You can imagine my surprise when the credits started
to roll before I’d swooned even once. A strange, utterly unfamiliar, sensation
began to come over me. I started to feel
a kind of kinship with the community I’d dismissed for all these
years. Was this, could this possibly be, a middling effort from an artist I’d
idolized for over a decade?
Like many pretentious, young(ish) cineastes, I
still nurse dreams of working in film criticism. That’s why I regularly subject my half-dozen
followers to turgid ramblings across various social platforms. I realized
quickly, however, that I could never publish my assessment of this film. Though my feelings were definitely mixed, it
was clear that past experience had compromised my evaluation of the work. My affection for this director was far too
great. It would undoubtedly compel me to
abandon objectivity and excuse the movie’s every shortcoming.
Obviously, a totally objective analysis of
anything is practically impossible. Roger
Ebert himself once went so far as to suggest, “The critic’s job is to be
subjective.” I don’t totally disagree,
but I think any ethical commentator should at least attempt to leave their bias
at the door. Just because Sofia Coppola made Lost in Translation doesn’t mean Somewhere has to be good.

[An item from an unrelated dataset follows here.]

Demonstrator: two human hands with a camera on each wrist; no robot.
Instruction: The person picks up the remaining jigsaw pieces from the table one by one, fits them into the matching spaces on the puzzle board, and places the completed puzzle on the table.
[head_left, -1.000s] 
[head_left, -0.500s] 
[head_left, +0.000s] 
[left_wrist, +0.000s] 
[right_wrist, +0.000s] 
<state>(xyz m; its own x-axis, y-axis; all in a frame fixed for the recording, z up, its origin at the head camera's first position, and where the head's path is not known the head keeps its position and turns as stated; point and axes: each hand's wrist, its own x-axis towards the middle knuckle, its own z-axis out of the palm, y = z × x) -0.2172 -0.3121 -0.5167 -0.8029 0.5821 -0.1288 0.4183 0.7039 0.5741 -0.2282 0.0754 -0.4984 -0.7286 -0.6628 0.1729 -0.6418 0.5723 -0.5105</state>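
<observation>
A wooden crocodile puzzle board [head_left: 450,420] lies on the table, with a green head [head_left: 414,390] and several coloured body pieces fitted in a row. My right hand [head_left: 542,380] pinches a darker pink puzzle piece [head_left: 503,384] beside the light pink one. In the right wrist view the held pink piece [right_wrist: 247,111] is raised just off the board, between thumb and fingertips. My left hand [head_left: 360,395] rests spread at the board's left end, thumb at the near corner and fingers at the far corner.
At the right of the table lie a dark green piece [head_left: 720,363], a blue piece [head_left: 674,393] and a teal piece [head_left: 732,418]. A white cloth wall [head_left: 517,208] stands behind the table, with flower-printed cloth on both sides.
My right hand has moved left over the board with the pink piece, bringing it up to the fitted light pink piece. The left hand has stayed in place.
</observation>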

I came to Source One at a particularly interesting
time. As the firm celebrates its 25th anniversary, its expert team is reflecting on the way the marketplace has
shifted over a quarter century. I’ve
written a number of pieces addressing these fundamental changes. Each suggests that forward-thinking
organizations like Source One have helped procurement evolve from a tactical
function to a more nuanced, strategic one.
Procurement professionals once performed reactive purchasing, but now
the best drive change and develop plans of action across their organizations.
This didn’t happen overnight. In the early
days, Source One’s clients were often totally unfamiliar with the very idea of
strategic sourcing. Our team had to
function like educators. They extolled the virtues of better purchasing
practices while working tirelessly to break bad habits.
Describing this process for a blog post, something occurred to me. Eliminating bias, it seems, is the first step in developing more strategic practices. The early 1990s saw a number of Source One’s clients locked into inefficient relationships with their ‘preferred’ suppliers. Blinded by their history together and fond memories of savings past, they convinced themselves they’d found a perfect match. The vendor they’d trusted for years couldn’t possibly disappoint them, right? It fell upon Source One to disabuse clients of this notion and encourage an unbiased approach to purchasing. Our consultants still have to open many initiatives with bad news about beloved providers.
Selecting a supplier without a thorough assessment of the market is like writing a movie review based on pull-quotes from the poster, or recollections of the director’s previous work. Ethical, effective, and efficient sourcing means getting to the theater early, sitting through the credits, and penning a totally impartial review. After all, even masterful suppliers sometimes produce hackwork.